[Exercise goal] Reproduce the listing in its entirety. Do not reproduce the pictures.

[Data extract]

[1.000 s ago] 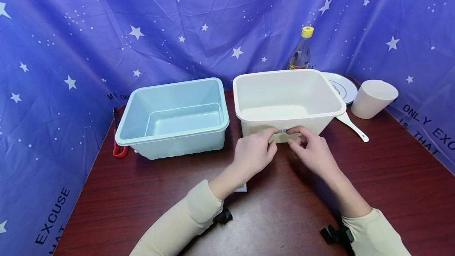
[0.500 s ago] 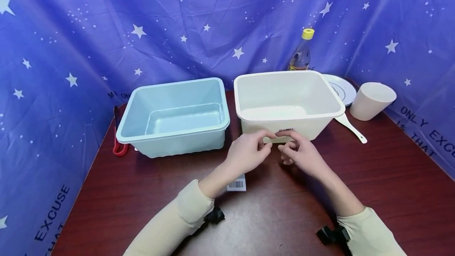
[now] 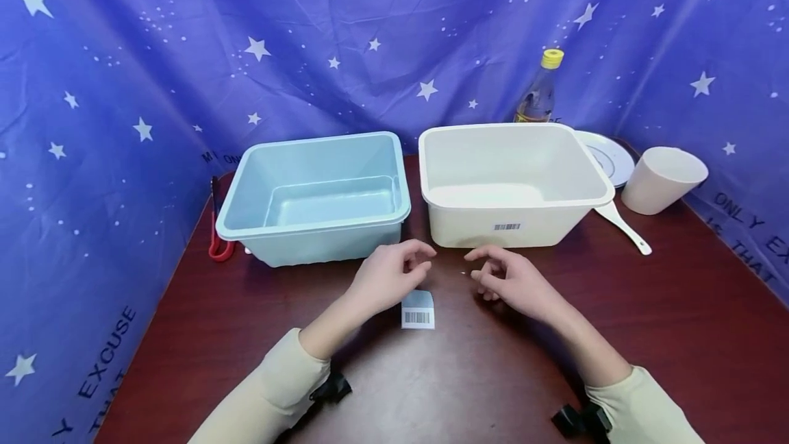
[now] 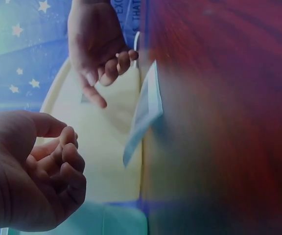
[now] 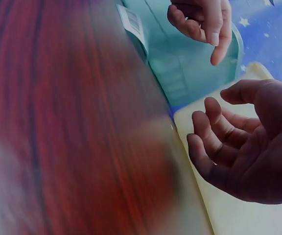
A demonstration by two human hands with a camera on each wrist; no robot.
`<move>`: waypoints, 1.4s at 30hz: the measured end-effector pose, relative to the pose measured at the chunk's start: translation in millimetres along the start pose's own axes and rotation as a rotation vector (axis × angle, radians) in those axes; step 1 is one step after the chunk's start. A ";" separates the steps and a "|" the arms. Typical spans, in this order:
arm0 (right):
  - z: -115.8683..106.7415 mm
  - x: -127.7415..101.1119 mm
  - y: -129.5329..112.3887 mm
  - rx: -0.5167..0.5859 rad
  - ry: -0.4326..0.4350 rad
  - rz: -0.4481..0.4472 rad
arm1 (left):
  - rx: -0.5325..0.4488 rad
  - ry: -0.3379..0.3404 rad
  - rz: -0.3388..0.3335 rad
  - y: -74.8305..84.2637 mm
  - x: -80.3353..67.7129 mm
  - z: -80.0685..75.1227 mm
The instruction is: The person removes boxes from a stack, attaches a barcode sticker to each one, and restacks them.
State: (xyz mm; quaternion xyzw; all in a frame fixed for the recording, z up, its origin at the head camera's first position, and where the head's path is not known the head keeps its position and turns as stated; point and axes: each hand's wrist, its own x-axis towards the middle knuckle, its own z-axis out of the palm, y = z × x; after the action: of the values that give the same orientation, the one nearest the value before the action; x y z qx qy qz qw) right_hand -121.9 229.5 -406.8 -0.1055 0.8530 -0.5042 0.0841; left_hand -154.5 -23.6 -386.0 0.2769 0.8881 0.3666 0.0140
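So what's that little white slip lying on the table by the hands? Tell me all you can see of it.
The slip is a small white label, paper by the look of it, with a black barcode printed along its near edge. It lies on the dark red table, one edge lifted slightly in the left wrist view. It sits just beside the left hand, in front of the two tubs; nothing grips it.
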 end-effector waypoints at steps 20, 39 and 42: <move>32.7 30.4 -35.9 -0.043 -0.084 -0.092 | -0.047 -0.066 -0.047 -31.3 -24.9 -26.3; 41.5 39.4 -44.1 -0.065 -0.120 -0.131 | -0.151 -0.338 -0.113 -37.0 -27.6 -25.5; 42.1 39.4 -43.4 -0.070 -0.124 -0.130 | -0.183 -0.388 -0.118 -38.3 -28.3 -23.2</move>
State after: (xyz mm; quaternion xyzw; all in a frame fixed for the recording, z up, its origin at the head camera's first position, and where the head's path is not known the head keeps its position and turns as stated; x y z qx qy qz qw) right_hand -145.2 163.3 -390.2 -0.1944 0.8545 -0.4712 0.1000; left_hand -154.2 -74.9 -399.3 0.2875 0.8463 0.3842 0.2313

[Answer to this exercise]
[1.000 s ago] 
[0.500 s ago] 
[now] 
[now] 
[now] 
A demonstration by two human hands with a camera on each wrist; no robot.
`<move>`: waypoints, 1.4s at 30hz: the measured end-effector pose, relative to the pose measured at the chunk's start: translation in millimetres along the start pose's own axes and rotation as a rotation vector (axis × angle, radians) in those axes; step 1 is one step after the chunk's start. A ";" separates the steps and a "|" the arms. Typical spans, in this order:
arm0 (right):
  - z: -115.8683..106.7415 mm
  - x: -127.7415..101.1119 mm
  - y: -129.5329..112.3887 mm
  - rx: -0.5167..0.5859 rad
  - ry: -0.4326..0.4350 rad
  - rz: -0.4481..0.4472 rad
arm1 (left):
  - rx: -0.5325..0.4488 rad
  - ry: -0.3379..0.3404 rad
  - rz: -0.3388..0.3335 rad
  - y: -74.8305..84.2637 mm
  - x: -80.3353..67.7129 mm
  - z: -80.0685..75.1227 mm
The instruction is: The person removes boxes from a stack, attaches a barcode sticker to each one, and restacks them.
State: (xyz mm; quaternion xyzw; all in a frame fixed for the recording, z up, its origin at the head camera's first position, and where the head's path is not known the head keeps its position and turns as stated; point and axes: each hand's wrist, its own x-axis towards the middle knuckle, its own z-axis out of the palm, y = z × x; after the action: of the values that give the same orientation, the one nearest the value before the action; x y z qx qy qz qw) right_hand -121.9 229.5 -406.8 -0.1055 0.8530 -0.5042 0.0841; left_hand -154.5 -23.6 -386.0 0.2769 0.8881 0.3666 0.0140
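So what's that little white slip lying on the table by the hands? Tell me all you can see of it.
The slip is a small white label, paper by the look of it, with a black barcode printed along its near edge. It lies on the dark red table, one edge lifted slightly in the left wrist view. It sits just beside the left hand, in front of the two tubs; nothing grips it.
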 end-effector waypoints at steps 20, 39 and 42: <move>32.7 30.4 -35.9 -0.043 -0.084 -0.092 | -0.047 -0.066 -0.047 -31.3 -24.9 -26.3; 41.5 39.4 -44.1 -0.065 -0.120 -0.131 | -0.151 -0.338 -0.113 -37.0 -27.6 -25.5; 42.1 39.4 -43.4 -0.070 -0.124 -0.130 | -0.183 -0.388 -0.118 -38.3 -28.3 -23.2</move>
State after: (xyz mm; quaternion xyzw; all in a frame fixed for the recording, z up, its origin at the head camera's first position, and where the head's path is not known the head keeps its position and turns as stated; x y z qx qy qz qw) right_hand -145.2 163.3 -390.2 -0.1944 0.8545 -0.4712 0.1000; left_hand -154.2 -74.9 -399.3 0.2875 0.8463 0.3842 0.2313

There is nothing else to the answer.